- **Activity**: With the images excluded, set down every line of the listing below exactly.

──────── Collected material ────────

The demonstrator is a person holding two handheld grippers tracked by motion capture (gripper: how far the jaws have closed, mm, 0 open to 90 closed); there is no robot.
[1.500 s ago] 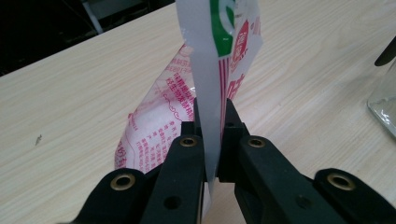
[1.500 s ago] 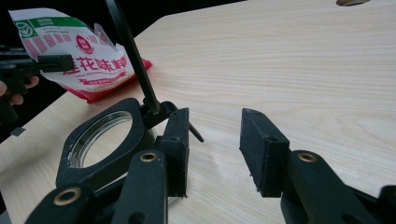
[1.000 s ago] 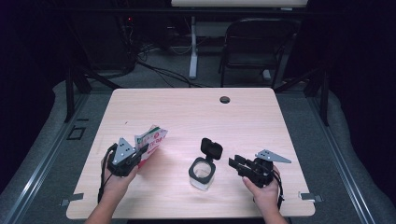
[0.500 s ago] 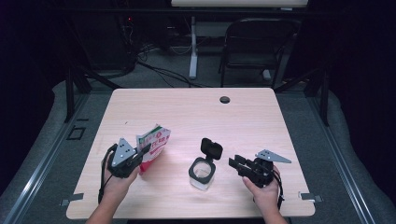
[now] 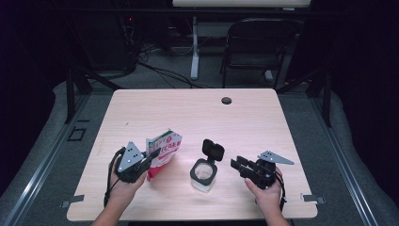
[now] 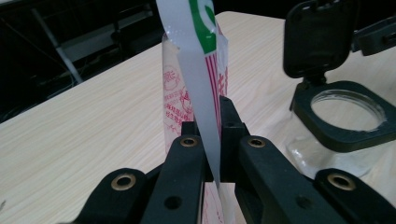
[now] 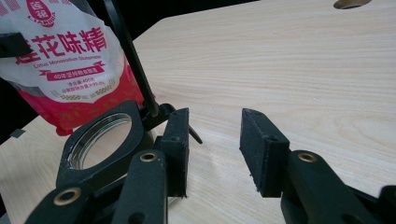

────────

- **Answer to the exercise**:
The demonstrator is a person holding two handheld grippers tracked by motion capture (gripper: how far the jaws have closed, mm, 0 open to 90 closed); there is no robot.
[1.500 s ago] 
[1.500 s ago] 
[1.000 s ago] 
[0.500 s ago] 
[now] 
[now] 
[now] 

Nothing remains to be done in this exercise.